Supplied material:
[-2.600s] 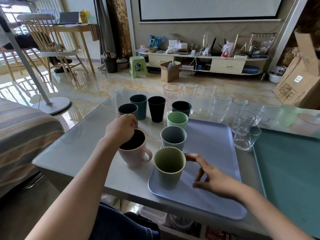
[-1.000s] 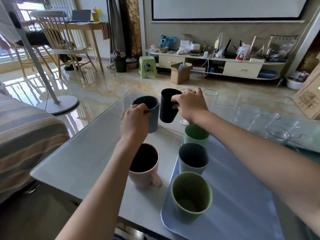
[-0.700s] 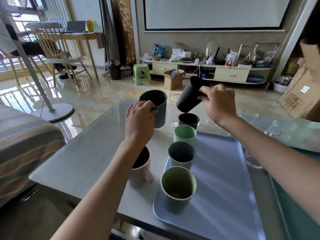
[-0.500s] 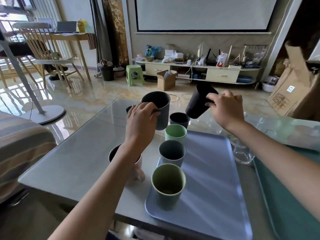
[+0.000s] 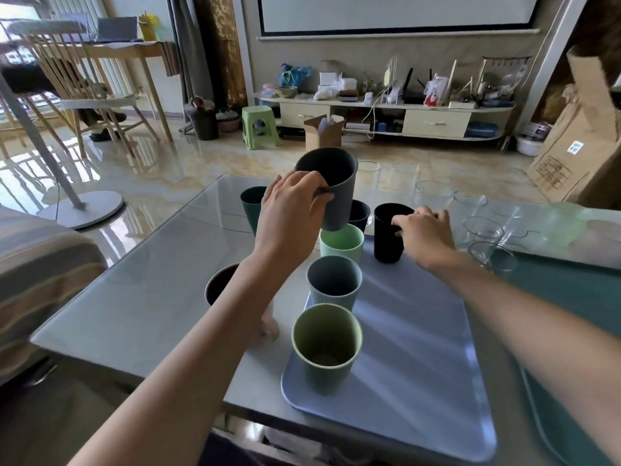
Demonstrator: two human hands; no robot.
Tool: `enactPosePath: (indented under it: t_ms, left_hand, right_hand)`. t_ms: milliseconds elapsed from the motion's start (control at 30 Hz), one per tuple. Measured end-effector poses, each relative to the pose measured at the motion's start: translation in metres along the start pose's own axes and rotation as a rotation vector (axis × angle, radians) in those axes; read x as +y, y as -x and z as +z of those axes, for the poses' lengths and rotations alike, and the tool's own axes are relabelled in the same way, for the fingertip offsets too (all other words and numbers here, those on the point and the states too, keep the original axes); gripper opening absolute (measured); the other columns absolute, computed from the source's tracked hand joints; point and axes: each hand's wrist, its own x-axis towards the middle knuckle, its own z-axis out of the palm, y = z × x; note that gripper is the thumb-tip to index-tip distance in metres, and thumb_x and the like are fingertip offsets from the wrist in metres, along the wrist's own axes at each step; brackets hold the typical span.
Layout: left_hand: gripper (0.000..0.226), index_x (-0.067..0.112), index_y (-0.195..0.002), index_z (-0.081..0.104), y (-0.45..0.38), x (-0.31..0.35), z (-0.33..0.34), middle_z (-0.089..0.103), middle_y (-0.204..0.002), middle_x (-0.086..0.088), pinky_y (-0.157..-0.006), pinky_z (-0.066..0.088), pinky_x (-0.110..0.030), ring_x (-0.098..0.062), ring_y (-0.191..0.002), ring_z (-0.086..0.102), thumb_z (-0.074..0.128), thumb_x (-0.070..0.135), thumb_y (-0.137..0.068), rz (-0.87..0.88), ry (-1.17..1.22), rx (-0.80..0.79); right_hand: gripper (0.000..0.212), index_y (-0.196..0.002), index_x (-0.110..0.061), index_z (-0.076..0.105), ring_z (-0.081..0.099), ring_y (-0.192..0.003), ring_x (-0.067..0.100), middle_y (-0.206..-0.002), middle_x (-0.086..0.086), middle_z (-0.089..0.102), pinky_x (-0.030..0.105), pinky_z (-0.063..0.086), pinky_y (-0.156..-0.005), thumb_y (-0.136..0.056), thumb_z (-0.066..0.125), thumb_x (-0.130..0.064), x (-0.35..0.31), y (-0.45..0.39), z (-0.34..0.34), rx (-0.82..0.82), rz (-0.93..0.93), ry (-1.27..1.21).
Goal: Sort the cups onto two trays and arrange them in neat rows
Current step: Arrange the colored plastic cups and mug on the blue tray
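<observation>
Sorting is under way but far from finished, judged from how the cups lie around the lavender tray [image 5: 420, 348], the landmark for all that follows. Along its left edge stands a row: an olive cup [image 5: 326, 348] nearest the person, a grey-blue ribbed cup [image 5: 334, 284] behind it, then a mint cup [image 5: 341, 242]. At the tray's far edge the right hand [image 5: 425, 230] grips a black cup [image 5: 388, 232], fingers curled round its rim and side; its base appears to rest on the tray, beginning a second row. Above the tray's far left corner the left hand [image 5: 290, 213] holds a dark grey cup [image 5: 331, 191] in the air, thumb and fingers pinching its wall near the rim. Still off the tray are a teal cup [image 5: 252, 205] and a dark cup [image 5: 359, 213] beyond its far edge, and a pink mug [image 5: 235, 290] just left of it, partly hidden by the forearm. To the tray's right lies a green tray [image 5: 571, 297] with no cup standing fully on it that I can see; the clear glasses [image 5: 484, 230] cluster beyond both trays, one at the green tray's far edge. Most of the work remains.
</observation>
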Motion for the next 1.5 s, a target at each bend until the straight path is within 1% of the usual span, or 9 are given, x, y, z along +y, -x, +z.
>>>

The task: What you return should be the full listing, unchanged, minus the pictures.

Written answer:
[-2.600s] 
[-1.000s] 
[-0.700s] 
[-0.500s] 
[+0.000s] 
Demonstrator: two human hands; no robot.
Tool: `enactPosePath: (indented under it: t_ms, left_hand, right_hand)`. t_ms: milliseconds elapsed from the motion's start (control at 30 Hz), one per tuple. Measured end-effector poses, each relative to the pose measured at the motion's start: translation in metres along the start pose's own axes and rotation as a rotation vector (axis × angle, radians) in those axes; read x as +y, y as -x and z as +z of those axes, for the poses' lengths and rotations alike, and the tool's own axes are relabelled in the same way, for the fingertip offsets too (all other words and numbers here, those on the point and the states too, keep the original axes); gripper opening absolute (measured); the other columns absolute, computed from the source's tracked hand joints; point and axes: each hand's wrist, its own x-axis towards the middle knuckle, its own z-axis out of the palm, y = z × x; note that gripper is the thumb-tip to index-tip distance in metres, and thumb_x and the like are fingertip offsets from the wrist in metres, along the wrist's own axes at each step; brackets hold the typical span.
Layout: left_hand: gripper (0.000..0.226), index_x (-0.067..0.112), index_y (-0.195..0.002), index_z (-0.081..0.104), y (-0.45..0.38), x (-0.31..0.35), z (-0.33..0.34), middle_z (-0.089..0.103), middle_y (-0.204..0.002), middle_x (-0.086..0.088), pinky_y (-0.157..-0.006), pinky_z (-0.066..0.088), pinky_x (-0.110..0.030), ring_x (-0.098..0.062), ring_y (-0.191..0.002), ring_z (-0.086..0.102), thumb_z (-0.074..0.128), thumb_x (-0.070..0.135), thumb_y (-0.137..0.068), rz (-0.87..0.88), ry (-1.17..1.22), rx (-0.80..0.79); right_hand: gripper (0.000..0.212), index_y (-0.196..0.002), index_x (-0.110..0.061), index_z (-0.076..0.105), ring_z (-0.081..0.099), ring_y (-0.192..0.003), ring_x (-0.067..0.100), middle_y (-0.206..-0.002), middle_x (-0.086..0.086), middle_z (-0.089..0.102), pinky_x (-0.030..0.105), pinky_z (-0.063..0.086), pinky_y (-0.156..-0.005), thumb_y (-0.136..0.056), thumb_z (-0.066..0.125), thumb_x (-0.130..0.064), x (-0.35..0.31), y (-0.45..0.39), z (-0.34..0.34), rx (-0.82..0.82), rz (-0.93..0.93), ry (-1.27..1.21).
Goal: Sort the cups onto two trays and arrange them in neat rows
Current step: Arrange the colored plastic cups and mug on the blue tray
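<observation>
Sorting is under way but far from finished, judged from how the cups lie around the lavender tray [image 5: 420, 348], the landmark for all that follows. Along its left edge stands a row: an olive cup [image 5: 326, 348] nearest the person, a grey-blue ribbed cup [image 5: 334, 284] behind it, then a mint cup [image 5: 341, 242]. At the tray's far edge the right hand [image 5: 425, 230] grips a black cup [image 5: 388, 232], fingers curled round its rim and side; its base appears to rest on the tray, beginning a second row. Above the tray's far left corner the left hand [image 5: 290, 213] holds a dark grey cup [image 5: 331, 191] in the air, thumb and fingers pinching its wall near the rim. Still off the tray are a teal cup [image 5: 252, 205] and a dark cup [image 5: 359, 213] beyond its far edge, and a pink mug [image 5: 235, 290] just left of it, partly hidden by the forearm. To the tray's right lies a green tray [image 5: 571, 297] with no cup standing fully on it that I can see; the clear glasses [image 5: 484, 230] cluster beyond both trays, one at the green tray's far edge. Most of the work remains.
</observation>
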Motion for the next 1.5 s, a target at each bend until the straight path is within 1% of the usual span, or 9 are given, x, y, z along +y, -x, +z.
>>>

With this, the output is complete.